Quando a gente trabalha no limite (caso da maioria das Ongs), aprende a priorizar. Os critérios nem sempre são os mais lógicos, nem sempre são os mais agradáveis. Eu sou a maior dor de cabeça do financeiro aqui da CZ. Outro dia, a casa de um Zezinho pegou fogo. Tem verba pra arrumar? Não, não tem. Então tira da conta de água que só temos que pagar daqui uma semana e toca um mutirão pra ajudar o menino. São imprevistos que vão além dos projetos patrocinados e, claro, não podemos deixar de ajudar.

Acontece que Ong não é uma fábrica. Se fosse comparar, diria que é mais para uma floricultura. Trabalhamos pela preservação de espécies delicadas. Cada Zezinho ou Zezinha aqui é como uma semente querendo um solo fértil para crescer, sol na cabeça e uma chuvinha para refrescar e nutrir nos tempos mais secos. Nascer entre esgotos a céu aberto, falta de estrutura e violência, pode matar (literalmente) as possibilidades de uma raiz crescer forte e sadia. E nem vou te contar do número de predadores e ervas daninhas que existem por aqui. Mas eu tenho um segredo.

Quando eu preciso tomar decisões difíceis, eu me mando para o Projeto Makaya. Fico entre as crianças, em silêncio, observando o plantio de sementes, outras mexendo na terra. etc. Eu me conecto com essa natureza mais básica e instintiva, que possui esse comando interno da ação intuitiva. É meio difícil de explicar, sabe? O que acontece é que saio de cabeça mais leve e decisão definida para uma nova conversa com a minha “ONU”.

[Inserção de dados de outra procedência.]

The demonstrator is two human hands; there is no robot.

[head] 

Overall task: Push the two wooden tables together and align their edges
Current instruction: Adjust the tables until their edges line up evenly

O título deste post fala das sâmaras, sementes ou frutos como as do cedro rosa que apresentam um tipo de formato que possibilita o seu ‘voo’. Sendo assim, elas podem ser levadas pelo vento por longas distâncias para brotarem em outro lugar. Talvez seja isso que todo esse trabalho da Casa do Zezinho represente: criar e desenvolver “asas” para nossas sementes irem mais longe, sempre. Até a próxima.